Victims’ families seek to remake top Kansas court
TOPEKA ? A small group of victims’ family members is waging a campaign to remake the Kansas Supreme Court after it overturned the death sentences of two brothers convicted of notorious multiple murders.
The state Republican Party’s chairman and GOP Gov. Sam Brownback last week endorsed efforts by the group, Kansans for Justice, to get voters to remove two of the court’s seven justices in the Nov. 4 election. Brownback, locked in a tight race for re-election, brought further visibility to the cause with a television ad criticizing “liberal judges” over the rulings in the cases of Jonathan and Reginald Carr.
The brothers were sentenced to die for shooting four people in a snow-covered Wichita field in December 2000 after breaking into a home, forcing their victims to have sex with each other and ordering them to withdraw money from ATMs. The two men had a single capital-sentencing trial; among other things, the Supreme Court ruled in July that the brothers’ hearings should have been separate and returned the case to Sedgwick County District Court.
Amy James, the girlfriend of one of the murder victims, Brad Heyka, said the victims’ families were “completely floored.” They’d been frustrated with the Supreme Court since attending its arguments in the cases late last year but 10 of them formed their nonpartisan group just weeks ago.

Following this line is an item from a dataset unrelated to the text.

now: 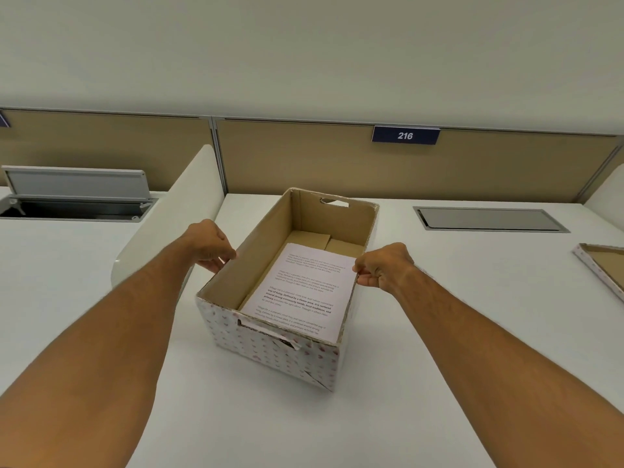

Justices Lee Johnson and Eric Rosen are on the ballot this year. Governors appoint the court’s members, but every six years, voters determine whether they remain. It’s a yes-or-no ballot issue: Shall the individual justice be retained?
“If you don’t like what the court’s doing, you have a chance to vote no,” said James, a 41-year-old marketing manager in Overland Park who’d been dating Heyka for three years when he was murdered. “What we really want Kansans to understand is that the retention part of the ballot is really important.”
The effort to oust Johnson and Rosen — and prominent Republicans’ endorsement — prompted the League of Women Voters of Kansas, the Kansas Bar Association and other groups representing lawyers to issue a public statement urging voters to review online surveys of attorneys and judges favoring their retention. The statement said retention questions “are not meant to be partisan political contests.”
Johnson and Rosen were appointed by former Democratic Gov. Kathleen Sebelius. If they’re ousted, Brownback, a GOP conservative, will name their replacements — his second and third appointments to the court. James, acting as spokesman for Kansans for Justices, said it expects to challenge other justices in 2016.
Jordan Yochim, the Bar Association’s president, said basing a vote on a justice on a single ruling or two decisions is “like conducting someone’s job performance by taking one particular day out of the year.” Jim Robinson, a Wichita attorney who serves as head of the association’s legislative committee, said judges and justices are often required to settle tough legal issues and won’t always be popular.
“We do not want a basketball referee to reverse his call when the crowd boos, for fear it was the booing that influenced the referee,” Robinson said. “And we do not want courts to bend to political criticism and pressure.”
Previously, elections haven’t been much of a threat to justices’ careers. Since the state stopped electing them to the bench in 1960, voters haven’t removed any justice. None has received a “yes” vote of less than 62 percent.
But the lowest margins were recorded in 2010, when the anti-abortion group Kansans for Life waged a “fire Beier” campaign against Justice Carol Beier.
And the Carrs’ crimes were among the most notorious in Kansas since the 1959 slayings of a western Kansas farm family that inspired Truman Capote’s classic book, “In Cold Blood.” The brothers also were sentenced to life in prison for a fifth killing just days before the murders in the field.
Johnson and Rosen noted in a joint email statement that the brothers remain in prison because the court upheld a capital murder conviction for each, as well as convictions for multiple other crimes. They declined to comment further because, “These cases remain pending and may again come before our court.”
Attorney General Derek Schmidt has appealed the rulings to the U.S. Supreme Court in hopes of reinstating the brothers’ death sentences. James said victims’ families do not want to be forced to relive the crimes in detail in additional court proceedings.
“We’ve really tried to let the court system do what it’s supposed to do,” she said. “We’re speaking out now because it’s just flat-out wrong.”